Non è un’affermazione astratta, Ganser documenta che da settant’anni sono stati i paesi della Nato ad avviare spesso guerre illegali: l’elenco è lungo, ma alcune tappe delle aggressioni meritano d’essere ricordate: la guerra illegale contro l’Iran (1953); la guerra illegale contro l’Egitto (1956); la guerra illegale contro Cuba (1961): dopo la rivoluzione nei Caraibi – dice Ganser – “alcuni aerei statunitensi sganciarono su Cuba le prime bombe incendiarie che appiccarono il fuoco ai campi di canna da zucchero e alle fabbriche annesse. Si trattava di un’azione illegale, ma questo non importava alla Cia” (pp.128-129). Interessanti le pagine sull’operazione “Mangusta”, che sabota l’economia di Cuba (pp. 163-168), e quelle sull’embargo economico degli Usa che viene condannato dall’Onu.

Tre anni dopo Cuba, ecco la guerra illegale contro il Vietnam (1964), con la menzogna sul golfo del Tonchino e la manipolazione dei media: “Chi leggeva The New York Times non aveva la minima idea che gli articoli avevano origine sulle scrivanie della Cia” (p. 222). Già negli anni Sessanta si capì – dice l’autore – che gli Stati Uniti avviavano guerre illegali per ampliare il predominio dell’impero americano.

È lucido Le guerre illegali della Nato e attraverso l’analisi di tredici guerre (a ognuna è dedicato un capitolo) mostra come gli Stati Uniti e alcuni paesi alleati – soprattutto l’Inghilterra – abbiano calpestato (per egemonia, interesse, petrolio) il principio fondamentale sottoscritto il 26 giugno 1945 da 50 Paesi: è possibile fare una guerra solo su mandato del Consiglio di sicurezza dell’Onu. E invece la Nato ha continuato a ignorare il divieto: ed ecco la guerra illegale contro il Nicaragua (1981); la guerra illegale contro la Serbia (1999), col bombardamento del Kosovo, il 24 marzo, e la Nato che si trasforma (definitivamente) da alleanza locale a scopo difensivo in alleanza aggressiva globale; la guerra illegale contro l’Iraq (2003): l’autore analizza la prima guerra del Golfo (1980) e la seconda (1990), fino all’aggressione di Bush e Blair del 2003 (di nuovo senza mandato dell’Onu), giustificata con la lotta alle armi di distruzione di massa (atomiche, chimiche, batteriologiche), che si rivelerà una menzogna (pp. 350-364); la guerra illegale contro la Libia (2011), guerra imperialista, col tragico bombardamento del 19 maggio e l’ipocrita dottrina della “responsabilità di proteggere”; la guerra illegale contro l’Ucraina (2014), con la dettagliata analisi dell’ampliamento a est della Nato, il colpo illegale degli Usa a Kiev (“Fanculo l’Ue!”), eccetera.
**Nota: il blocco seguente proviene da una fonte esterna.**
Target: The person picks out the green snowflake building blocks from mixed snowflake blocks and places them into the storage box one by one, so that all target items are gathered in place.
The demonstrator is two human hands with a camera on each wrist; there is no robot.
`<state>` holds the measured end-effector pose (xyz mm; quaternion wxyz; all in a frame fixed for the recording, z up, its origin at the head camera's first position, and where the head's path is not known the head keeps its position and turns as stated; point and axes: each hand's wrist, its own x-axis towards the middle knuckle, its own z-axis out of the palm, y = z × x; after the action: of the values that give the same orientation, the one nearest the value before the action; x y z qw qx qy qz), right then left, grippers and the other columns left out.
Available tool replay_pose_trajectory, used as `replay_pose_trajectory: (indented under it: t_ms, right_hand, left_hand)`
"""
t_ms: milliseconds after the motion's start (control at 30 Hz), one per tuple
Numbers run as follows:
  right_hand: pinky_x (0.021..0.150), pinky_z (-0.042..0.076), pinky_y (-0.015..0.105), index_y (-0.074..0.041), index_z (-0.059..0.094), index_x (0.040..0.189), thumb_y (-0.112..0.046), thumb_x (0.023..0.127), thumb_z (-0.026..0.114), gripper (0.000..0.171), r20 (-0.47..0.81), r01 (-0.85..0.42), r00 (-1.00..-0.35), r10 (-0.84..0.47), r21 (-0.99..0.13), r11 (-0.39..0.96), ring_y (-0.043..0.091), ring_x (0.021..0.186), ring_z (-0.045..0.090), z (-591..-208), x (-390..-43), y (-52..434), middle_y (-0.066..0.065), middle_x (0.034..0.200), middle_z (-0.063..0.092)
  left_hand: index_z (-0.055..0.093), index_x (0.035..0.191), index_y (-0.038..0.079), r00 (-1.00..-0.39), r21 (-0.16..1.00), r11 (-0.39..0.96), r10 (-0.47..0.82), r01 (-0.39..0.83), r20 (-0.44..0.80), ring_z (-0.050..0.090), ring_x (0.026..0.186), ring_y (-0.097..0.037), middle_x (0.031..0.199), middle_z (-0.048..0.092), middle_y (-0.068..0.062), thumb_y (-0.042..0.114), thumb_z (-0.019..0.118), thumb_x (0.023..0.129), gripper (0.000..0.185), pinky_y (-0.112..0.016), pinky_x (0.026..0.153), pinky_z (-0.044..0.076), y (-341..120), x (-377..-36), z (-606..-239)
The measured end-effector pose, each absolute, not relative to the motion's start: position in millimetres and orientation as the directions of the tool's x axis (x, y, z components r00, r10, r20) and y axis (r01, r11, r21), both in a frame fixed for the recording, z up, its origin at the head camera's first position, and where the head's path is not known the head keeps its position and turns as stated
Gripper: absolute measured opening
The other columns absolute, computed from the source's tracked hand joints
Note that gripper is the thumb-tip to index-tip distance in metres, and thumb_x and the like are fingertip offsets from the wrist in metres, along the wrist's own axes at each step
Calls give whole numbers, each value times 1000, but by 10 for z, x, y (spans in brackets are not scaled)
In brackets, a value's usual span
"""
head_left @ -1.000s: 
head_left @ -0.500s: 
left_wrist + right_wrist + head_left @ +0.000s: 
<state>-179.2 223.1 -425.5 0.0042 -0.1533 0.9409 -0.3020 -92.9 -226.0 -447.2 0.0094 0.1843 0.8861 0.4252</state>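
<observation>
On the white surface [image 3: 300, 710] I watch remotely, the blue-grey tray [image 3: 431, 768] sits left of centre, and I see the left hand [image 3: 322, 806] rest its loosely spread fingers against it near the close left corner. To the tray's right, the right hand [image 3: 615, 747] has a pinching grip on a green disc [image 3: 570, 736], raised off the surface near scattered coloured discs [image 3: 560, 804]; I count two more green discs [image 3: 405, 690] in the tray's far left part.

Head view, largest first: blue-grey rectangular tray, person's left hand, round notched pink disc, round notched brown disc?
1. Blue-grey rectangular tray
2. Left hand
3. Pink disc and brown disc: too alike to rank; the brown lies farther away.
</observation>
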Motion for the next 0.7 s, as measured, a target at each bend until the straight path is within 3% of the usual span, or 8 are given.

L’elenco non è esaustivo, ma è evidente: l’Alleanza Atlantica ha violato il diritto internazionale che avrebbe dovuto difendere. “Qualunque Stato si venga a trovare in conflitto con l’Occidente – scrive Carlo Rovelli nella prefazione – è designato come ‘Stato criminale’. La realtà, alla fredda prova dei fatti, è il contrario: è l’Occidente a essere il più delle volte dalla parte dell’illegalità internazionale”. Bisogna prenderne atto, con la mente sgombra dall’idea che gli Stati Uniti incarnino il bene e la perfezione. Hanno interessi e progetti d’egemonia: capirlo, e non avallarli, significa lavorare a un reale processo di pace.